L’abaissement français

par jlhuss
lundi 2 septembre 2013

Il y a la législation et puis le reste. A la suite de la note « suivisme  » de nombreux commentaires, très souvent judicieux, ont largement évoqué l’opportunité d’un débat devant la représentation nationale autour d’une éventuelle intervention de nos forces armées dans le « bourbier » Syrien. Sans revenir sur le fond, incontestablement le Président de la République, le gouvernement ne sont absolument pas obligés de demander l’aval du parlement avant une telle décision, ce qui se passe en Angleterre et aux États Unis devrait inciter l’exécutif à s’exonérer d’une simple règle formelle : Obama n’était pas obligé de convoquer un débat et un vote au congrès ; il le fait.

On pourrait d’autant plus envisager une telle attitude chez nous quand on se rappelle les éructations du PS depuis toujours contre le « pouvoir absolu » du Président de la République versus Vème République. On ira du « coup d’Etat permanent » au récent « Moi Président » sous-entendu « Normal ». Pourtant la question qui se pose aujourd’hui est la suivante : « le parlement français sera-t-il le seul à ne pas voter sur cet éventuel engagement en Syrie » ?

L’exécutif a bien convoqué une session extraordinaire du Parlement mercredi 4 septembre, mais il s’agira d’un débat sans vote. Adversaire acharné d'un vote, le premier secrétaire du PS, Harlem Désir, a même été jusqu'à dénoncer sur Radio J « l’esprit munichois de la droite », ce qui a donné de belles armes à l'UMP pour polémiquer. Selon lui, « chaque pays a ses propres règles. La Constitution en France prévoit que dans le cas où une intervention militaire a lieu, le Parlement est consulté ». Sur Europe-1, le ministre de l'intérieur Manuel Valls a lui martelé : « On ne change pas la Constitution en fonction des humeurs des uns et des autres, ou des événements dans le monde. L'esprit et la lettre de la Constitution doivent être respectés. »

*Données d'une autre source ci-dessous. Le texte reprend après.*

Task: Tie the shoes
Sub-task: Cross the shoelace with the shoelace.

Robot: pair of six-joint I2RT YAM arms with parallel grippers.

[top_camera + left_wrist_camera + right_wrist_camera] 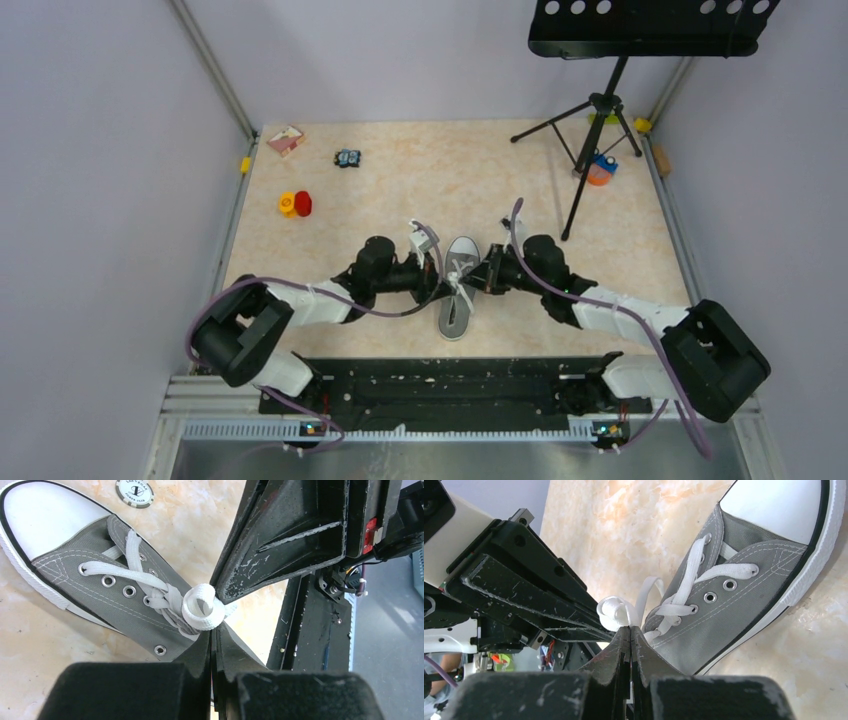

En dépit des apparences, beaucoup de socialistes sont gênés et même troublés par cette absence de discussion collective. Evoquant la récente intervention au Mali, Arnaud Leroy, proche d’Arnaud Montebourg , déclare : « On n’est pas du tout dans le même cas que le Mali. Il n’y a pas le même degré d’urgence, la même opposition au niveau international, l’opération n’est pas du tout de la même envergure. Et quel est l’objectif ? Quelle est la base juridique ? Quels seront les effets collatéraux par rapport au Liban, à Israël, à la Turquie ? » […] « On ne peut plus se permettre de retomber dans les travers de la République de 1958. Je suis un parlementaire français, je ne veux pas dépendre d’un vote du Congrès américain, Je veux avoir la possibilité de donner mon avis. » Même certains partisans sans réserve d’une intervention militaire défendent l’idée d’un vote des parlementaires. Ainsi Patricia Adam : « la Constitution n’oblige pas à un vote, mais ne l’interdit pas non plus » […] « nous ne sommes plus dans une situation d’urgence, donc il faut prendre le temps de la consultation. Il ne sert à rien de voter dès mercredi, ni de prendre de décisions définitives d’ailleurs, avant que les Américains ne se prononcent ».

Il est clair que si le Congrès Américain vote contre l’engagement en Syrie, la France n’ira pas seule. Il est donc assez troublant que notre position soit d’ores et déjà arrêtée sans débat ni vote et finalement suspendue à un vote des parlementaires américains. On n’aura jamais fait plus dans le suivisme absolu et aveugle. Il aura fallu attendre un socialiste à la tête de l’État pour connaître un tel abaissement : une souveraineté confiée à des parlementaires étrangers ; in fine c’est bien de cela dont il s’agit.